Chuang Tzu's wife died. When Hui Tzu went to convey his condolences, he found Chuang Tzu sitting with his legs sprawled out, pounding on a tub and singing. "You lived with her, she brought up your children and grew old," said Hui Tzu. "It should be enough simply not to weep at her death. But pounding on a tub and singing - this is going too far, isn't it?"For the living, the death of a loved one can be a bitter pill to swallow. For a time, it may seem that your will to live has evaporated. You feel lost. In time, however, life goes on. It's not that you don't remember the departed, but the pain tends to fade with time.

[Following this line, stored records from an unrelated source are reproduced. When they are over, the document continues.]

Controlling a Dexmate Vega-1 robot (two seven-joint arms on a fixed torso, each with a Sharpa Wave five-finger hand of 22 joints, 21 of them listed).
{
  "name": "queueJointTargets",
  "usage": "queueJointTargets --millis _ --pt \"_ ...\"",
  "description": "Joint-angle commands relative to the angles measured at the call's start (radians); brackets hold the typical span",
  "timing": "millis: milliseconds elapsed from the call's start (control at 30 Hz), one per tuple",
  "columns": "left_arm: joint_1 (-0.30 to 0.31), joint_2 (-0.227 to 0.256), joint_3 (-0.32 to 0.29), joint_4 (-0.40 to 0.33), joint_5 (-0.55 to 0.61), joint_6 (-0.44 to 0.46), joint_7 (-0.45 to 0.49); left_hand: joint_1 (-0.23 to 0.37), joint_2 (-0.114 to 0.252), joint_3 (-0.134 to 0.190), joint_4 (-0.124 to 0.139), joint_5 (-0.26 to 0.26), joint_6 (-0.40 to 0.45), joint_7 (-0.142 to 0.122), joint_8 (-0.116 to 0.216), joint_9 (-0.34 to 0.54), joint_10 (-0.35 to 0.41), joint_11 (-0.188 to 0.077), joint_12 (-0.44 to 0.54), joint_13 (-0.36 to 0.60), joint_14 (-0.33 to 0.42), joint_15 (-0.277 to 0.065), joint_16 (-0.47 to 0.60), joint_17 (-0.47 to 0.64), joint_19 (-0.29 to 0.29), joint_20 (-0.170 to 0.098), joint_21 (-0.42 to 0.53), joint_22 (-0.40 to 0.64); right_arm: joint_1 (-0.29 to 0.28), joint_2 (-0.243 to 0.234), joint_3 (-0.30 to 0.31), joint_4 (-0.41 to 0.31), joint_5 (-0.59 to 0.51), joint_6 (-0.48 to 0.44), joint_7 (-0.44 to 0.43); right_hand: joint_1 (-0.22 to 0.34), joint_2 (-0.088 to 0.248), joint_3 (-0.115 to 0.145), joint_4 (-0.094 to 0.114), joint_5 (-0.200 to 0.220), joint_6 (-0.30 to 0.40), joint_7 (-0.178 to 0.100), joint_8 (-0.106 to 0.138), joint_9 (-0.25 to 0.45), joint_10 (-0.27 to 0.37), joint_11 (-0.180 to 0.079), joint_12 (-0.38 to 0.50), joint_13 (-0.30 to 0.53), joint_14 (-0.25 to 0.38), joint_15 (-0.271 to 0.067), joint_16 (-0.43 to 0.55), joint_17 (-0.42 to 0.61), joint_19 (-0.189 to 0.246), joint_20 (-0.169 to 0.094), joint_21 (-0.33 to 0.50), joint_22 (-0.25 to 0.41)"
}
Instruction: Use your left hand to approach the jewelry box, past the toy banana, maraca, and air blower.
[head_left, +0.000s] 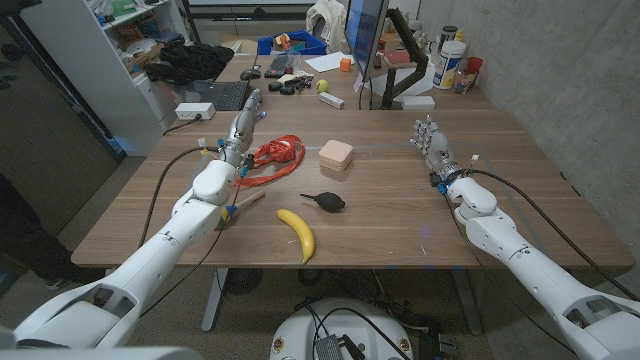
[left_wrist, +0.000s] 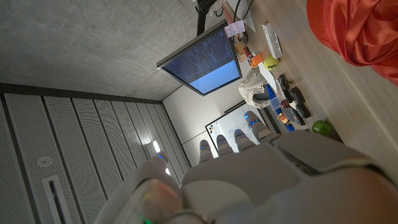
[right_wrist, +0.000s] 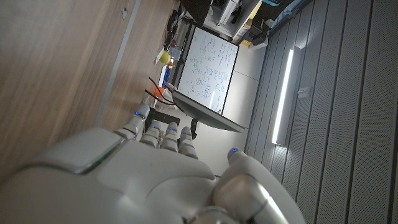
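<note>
The pale pink jewelry box (head_left: 336, 156) stands mid-table towards the far side. My left hand (head_left: 245, 119) is raised at the far left, well left of the box, with its fingers straight and apart and nothing in them. A crumpled red item (head_left: 275, 155) lies between that hand's wrist and the box, and appears again in the left wrist view (left_wrist: 357, 28) past the hand (left_wrist: 249, 180). The yellow toy banana (head_left: 297, 233) and black air blower (head_left: 325, 200) lie nearer the front. A wooden-handled maraca (head_left: 236, 208) pokes out under my left forearm. My right hand (head_left: 430, 140) stands open at the right.
At the far edge are a laptop (head_left: 215, 95), a white power strip (head_left: 195, 110), a monitor (head_left: 365, 40), a yellow-green ball (head_left: 323, 86) and bottles (head_left: 450, 60). Shelving (head_left: 120, 40) stands at the far left.
</note>
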Motion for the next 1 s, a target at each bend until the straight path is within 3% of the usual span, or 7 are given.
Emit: queueJointTargets --millis 33,1000 --pt "-0.040 0.013 0.020 -0.032 0.078 0.023 0.038 0.013 0.061 0.005 -0.002 0.005 0.005 -0.001 0.005 0.005 -0.010 -0.004 0.006 0.002 -0.015 -0.048 0.003 0.002 -0.015 -0.006 -0.002 0.001 0.005 -0.007 0.002 0.006 -0.008 0.015 0.010 0.005 0.063 -0.003 0.000 0.010 0.001 -0.006 0.007 0.003 0.004 -0.009 0.007 0.005 -0.007 -0.003 0.003 0.004 -0.004 0.000 -0.005 0.004" --pt "-0.116 0.037 0.059 -0.085 0.251 0.035 0.070 0.025 0.060 0.011 -0.005 0.010 0.030 0.000 0.010 0.005 -0.004 -0.005 0.008 0.002 -0.012 -0.049 0.005 0.002 -0.011 0.003 -0.008 0.001 0.005 -0.016 0.002 0.010 -0.023 0.031 0.011 0.007 0.065 -0.009 -0.001 0.012 0.002 -0.007 0.007 0.003 0.006 -0.010 0.007 0.005 -0.009 -0.005 0.002 0.003 -0.002 -0.003 -0.014 0.004"
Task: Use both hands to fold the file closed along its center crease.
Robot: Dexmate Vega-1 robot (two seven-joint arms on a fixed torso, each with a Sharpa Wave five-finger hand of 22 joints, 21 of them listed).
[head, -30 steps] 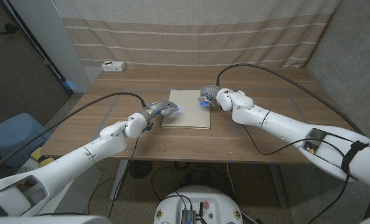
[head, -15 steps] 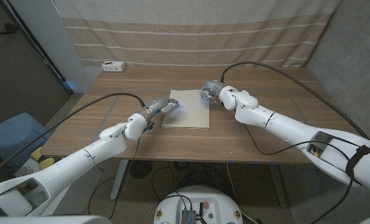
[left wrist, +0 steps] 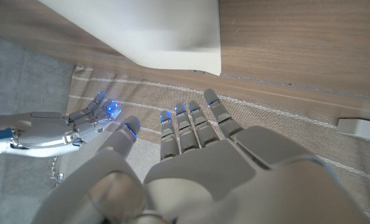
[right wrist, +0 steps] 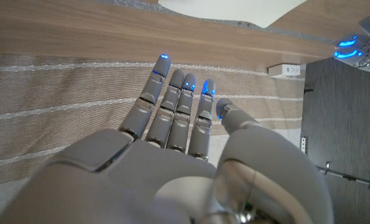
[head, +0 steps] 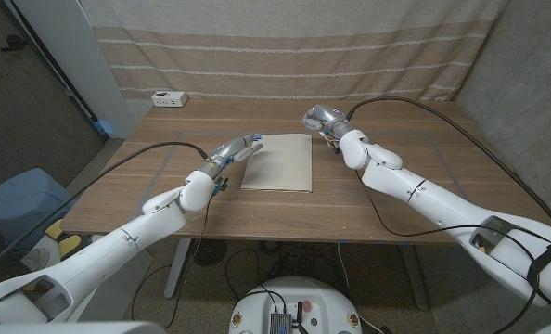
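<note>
File (head: 278, 161) status: it lies flat on the wooden table (head: 387, 199), near the middle of the tabletop, as a single pale cream rectangle with its edges lined up. You see one of its corners in the left wrist view (left wrist: 172, 31) and another in the right wrist view (right wrist: 235, 9).

Your left hand (head: 236, 150) sits just off the file's left edge, raised above the wood. Its fingers (left wrist: 194, 121) are straight and spread, and they hold nothing. No contact with the file is visible.

Your right hand (head: 320, 120) is near the file's far right corner, clear of the paper. Its fingers (right wrist: 172, 99) are extended side by side with the thumb apart, and the hand is empty.

Both arms reach in from the near corners, one on each side of the file.

A white power strip (head: 169, 97) lies at the table's far left corner, in front of the striped curtain (head: 285, 56).
</note>
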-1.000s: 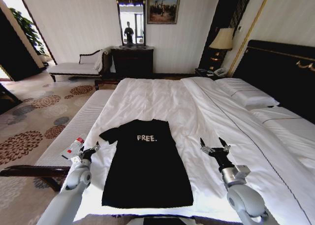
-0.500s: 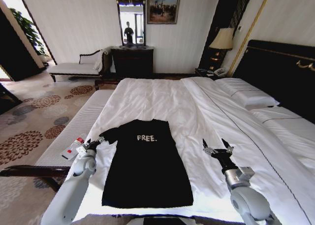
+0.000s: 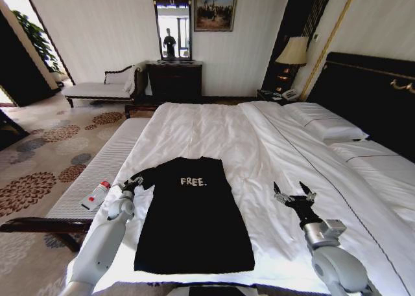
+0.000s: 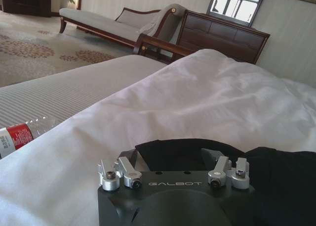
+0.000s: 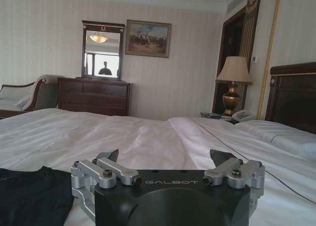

Chuang Tzu said, "You're wrong. When she first died, do you think I didn't grieve like anyone else? But I looked back to her beginning and the time before she was born. Not only the time before she was born, but the time before she had a body. Not only the time before she had a body, but the time before she had a spirit. In the midst of the jumble of wonder and mystery a change took place and she had a spirit. Another change and she had a body. Another change and she was born. Now there's been another change and she's dead. It's just like the progression of the four seasons, spring, summer, fall, winter.
"Now she's going to lie down peacefully in a vast room. If I were to follow after her bawling and sobbing, it would show that I don't understand anything about fate. So I stopped."
~ Burton Watson translation ~
Death is for the dead and life is for the living.